**Task to carry out:** Each line of the data below should be restated exactly, with images left out.

**Input for this task:**
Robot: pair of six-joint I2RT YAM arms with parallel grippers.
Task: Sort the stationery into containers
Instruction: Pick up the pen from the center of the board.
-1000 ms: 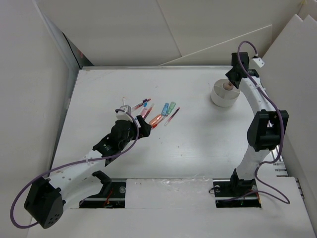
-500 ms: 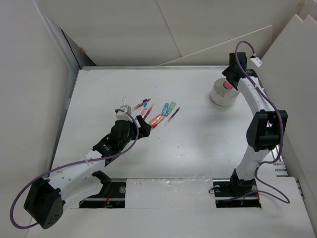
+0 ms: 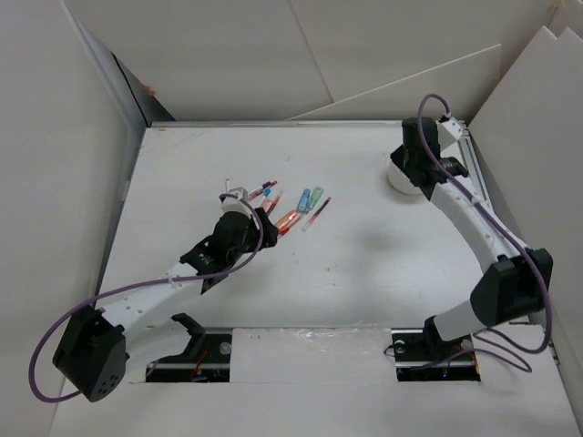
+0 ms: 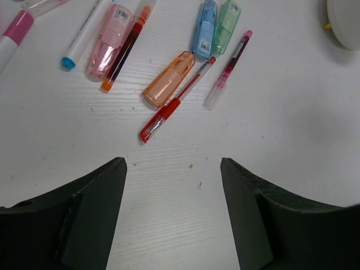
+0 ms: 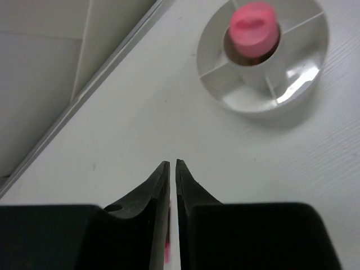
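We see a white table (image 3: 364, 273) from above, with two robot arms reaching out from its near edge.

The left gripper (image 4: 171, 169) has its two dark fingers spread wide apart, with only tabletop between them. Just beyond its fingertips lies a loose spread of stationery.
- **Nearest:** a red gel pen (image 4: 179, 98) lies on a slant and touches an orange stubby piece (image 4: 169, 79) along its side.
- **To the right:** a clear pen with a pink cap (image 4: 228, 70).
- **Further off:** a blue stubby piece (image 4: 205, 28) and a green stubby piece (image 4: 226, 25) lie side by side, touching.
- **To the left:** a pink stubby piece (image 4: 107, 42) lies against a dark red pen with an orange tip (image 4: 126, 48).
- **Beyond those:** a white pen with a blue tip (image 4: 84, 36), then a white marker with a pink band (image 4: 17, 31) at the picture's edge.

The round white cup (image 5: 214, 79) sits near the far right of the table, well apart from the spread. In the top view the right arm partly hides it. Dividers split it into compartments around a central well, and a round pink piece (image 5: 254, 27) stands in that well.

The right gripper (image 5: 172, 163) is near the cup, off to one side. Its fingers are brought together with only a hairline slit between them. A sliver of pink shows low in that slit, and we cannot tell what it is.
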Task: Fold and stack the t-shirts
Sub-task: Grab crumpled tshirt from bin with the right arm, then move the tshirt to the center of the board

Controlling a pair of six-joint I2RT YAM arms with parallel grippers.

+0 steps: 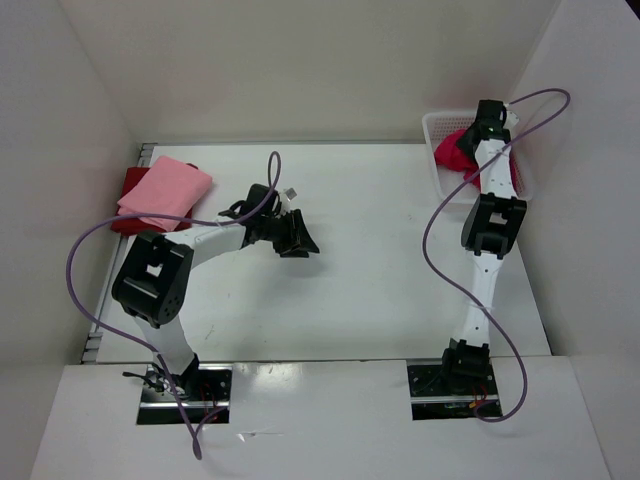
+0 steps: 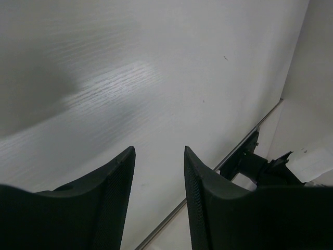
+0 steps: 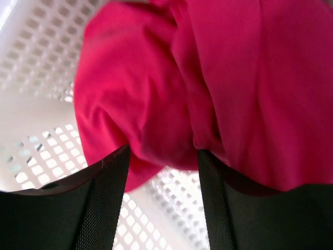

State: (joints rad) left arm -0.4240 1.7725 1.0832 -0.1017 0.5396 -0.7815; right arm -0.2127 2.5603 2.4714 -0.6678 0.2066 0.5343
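On the white table (image 1: 380, 260), I have the right arm (image 1: 478, 290) stretched to the far right corner and reaching down into the white mesh basket (image 1: 430, 140), because the one shirt not yet folded lies there. The left arm (image 1: 150, 280) waits bent over the bare middle of the table, out of the way and, I judge, ready to help spread the cloth once it comes out. At the far left edge the light pink shirt (image 1: 165, 190) lies folded flat on top of the dark red shirt (image 1: 128, 182), forming the start of the stack, well apart from the working space. The bright magenta shirt (image 3: 234, 78) is a crumpled heap in the basket, all soft rounded folds, with no sleeve or collar to be made out. The right gripper (image 3: 162, 151) has its jaws spread wide, a bulge of that cloth sitting between the tips but not pinched. The left gripper (image 2: 158, 151) hangs with jaws apart and nothing between them.
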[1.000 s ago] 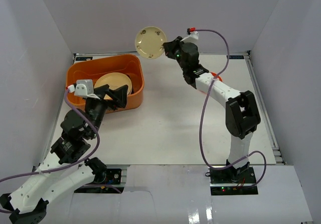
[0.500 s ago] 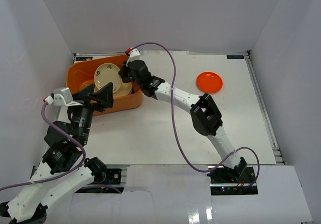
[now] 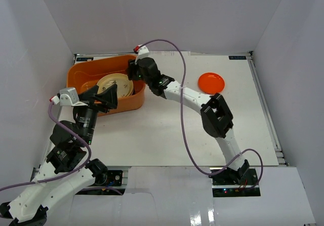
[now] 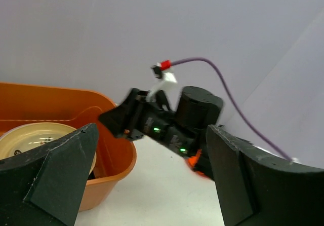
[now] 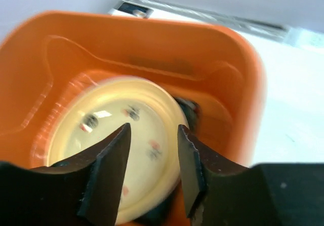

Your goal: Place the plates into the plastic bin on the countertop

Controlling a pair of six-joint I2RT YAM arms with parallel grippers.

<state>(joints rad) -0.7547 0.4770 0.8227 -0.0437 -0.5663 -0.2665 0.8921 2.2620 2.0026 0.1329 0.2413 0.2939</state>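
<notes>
The white surface (image 3: pixel 167 135) fills the floor of a white-walled enclosure, and the two arms reach over it from its near edge. The right arm (image 3: pixel 202 102) stretches in a long diagonal across the middle toward the far left corner, while the left arm (image 3: pixel 71 145) rises along the left side. The orange plastic bin (image 3: pixel 81 76) sits on the surface in that far left corner, close to the left wall. Inside the bin lies a round cream plate (image 3: pixel 115 84); it rests toward the bin's right half, slightly tilted, and is a little blurred in the right wrist view. A round orange-red plate (image 3: pixel 211 82) lies flat on the surface at the far right, well apart from the bin and beside the right arm's forearm. The left claw (image 3: pixel 104 97) hangs at the bin's near wall with its fingers spread wide and nothing between them, pointing toward the right arm's wrist. The right claw (image 5: pixel 153 135) hovers over the bin's right rim, above the cream plate; its fingers stand parted and grip nothing, the plate showing below through the gap. A purple cable (image 3: pixel 182 129) loops from the right wrist down to that arm's base
</notes>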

**Worked solution:**
Robot: pair of six-joint I2RT YAM arms with parallel grippers.
Task: Sort the stationery into containers
Instruction: Pick up the pen from the center of the board.
-1000 ms: 
-500 ms: 
+0 ms: 
+0 ms: 
+0 ms: 
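We see a white table (image 3: 364, 273) from above, with two robot arms reaching out from its near edge.

The left gripper (image 4: 171, 169) has its two dark fingers spread wide apart, with only tabletop between them. Just beyond its fingertips lies a loose spread of stationery.
- **Nearest:** a red gel pen (image 4: 179, 98) lies on a slant and touches an orange stubby piece (image 4: 169, 79) along its side.
- **To the right:** a clear pen with a pink cap (image 4: 228, 70).
- **Further off:** a blue stubby piece (image 4: 205, 28) and a green stubby piece (image 4: 226, 25) lie side by side, touching.
- **To the left:** a pink stubby piece (image 4: 107, 42) lies against a dark red pen with an orange tip (image 4: 126, 48).
- **Beyond those:** a white pen with a blue tip (image 4: 84, 36), then a white marker with a pink band (image 4: 17, 31) at the picture's edge.

The round white cup (image 5: 214, 79) sits near the far right of the table, well apart from the spread. In the top view the right arm partly hides it. Dividers split it into compartments around a central well, and a round pink piece (image 5: 254, 27) stands in that well.

The right gripper (image 5: 172, 163) is near the cup, off to one side. Its fingers are brought together with only a hairline slit between them. A sliver of pink shows low in that slit, and we cannot tell what it is.
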Task: Fold and stack the t-shirts
Sub-task: Grab crumpled tshirt from bin with the right arm, then move the tshirt to the center of the board

Controlling a pair of six-joint I2RT YAM arms with parallel grippers.

+0 steps: 
+0 steps: 
+0 steps: 

State: (joints rad) left arm -0.4240 1.7725 1.0832 -0.1017 0.5396 -0.7815; right arm -0.2127 2.5603 2.4714 -0.6678 0.2066 0.5343
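On the white table (image 1: 380, 260), I have the right arm (image 1: 478, 290) stretched to the far right corner and reaching down into the white mesh basket (image 1: 430, 140), because the one shirt not yet folded lies there. The left arm (image 1: 150, 280) waits bent over the bare middle of the table, out of the way and, I judge, ready to help spread the cloth once it comes out. At the far left edge the light pink shirt (image 1: 165, 190) lies folded flat on top of the dark red shirt (image 1: 128, 182), forming the start of the stack, well apart from the working space. The bright magenta shirt (image 3: 234, 78) is a crumpled heap in the basket, all soft rounded folds, with no sleeve or collar to be made out. The right gripper (image 3: 162, 151) has its jaws spread wide, a bulge of that cloth sitting between the tips but not pinched. The left gripper (image 2: 158, 151) hangs with jaws apart and nothing between them.
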[1.000 s ago] 
[0.500 s ago] 
[now] 
[now] 
[now] 

Your goal: Place the plates into the plastic bin on the countertop

Controlling a pair of six-joint I2RT YAM arms with parallel grippers.

<state>(joints rad) -0.7547 0.4770 0.8227 -0.0437 -0.5663 -0.2665 0.8921 2.2620 2.0026 0.1329 0.2413 0.2939</state>
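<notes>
The white surface (image 3: pixel 167 135) fills the floor of a white-walled enclosure, and the two arms reach over it from its near edge. The right arm (image 3: pixel 202 102) stretches in a long diagonal across the middle toward the far left corner, while the left arm (image 3: pixel 71 145) rises along the left side. The orange plastic bin (image 3: pixel 81 76) sits on the surface in that far left corner, close to the left wall. Inside the bin lies a round cream plate (image 3: pixel 115 84); it rests toward the bin's right half, slightly tilted, and is a little blurred in the right wrist view. A round orange-red plate (image 3: pixel 211 82) lies flat on the surface at the far right, well apart from the bin and beside the right arm's forearm. The left claw (image 3: pixel 104 97) hangs at the bin's near wall with its fingers spread wide and nothing between them, pointing toward the right arm's wrist. The right claw (image 5: pixel 153 135) hovers over the bin's right rim, above the cream plate; its fingers stand parted and grip nothing, the plate showing below through the gap. A purple cable (image 3: pixel 182 129) loops from the right wrist down to that arm's base
</notes>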

This finishes the output.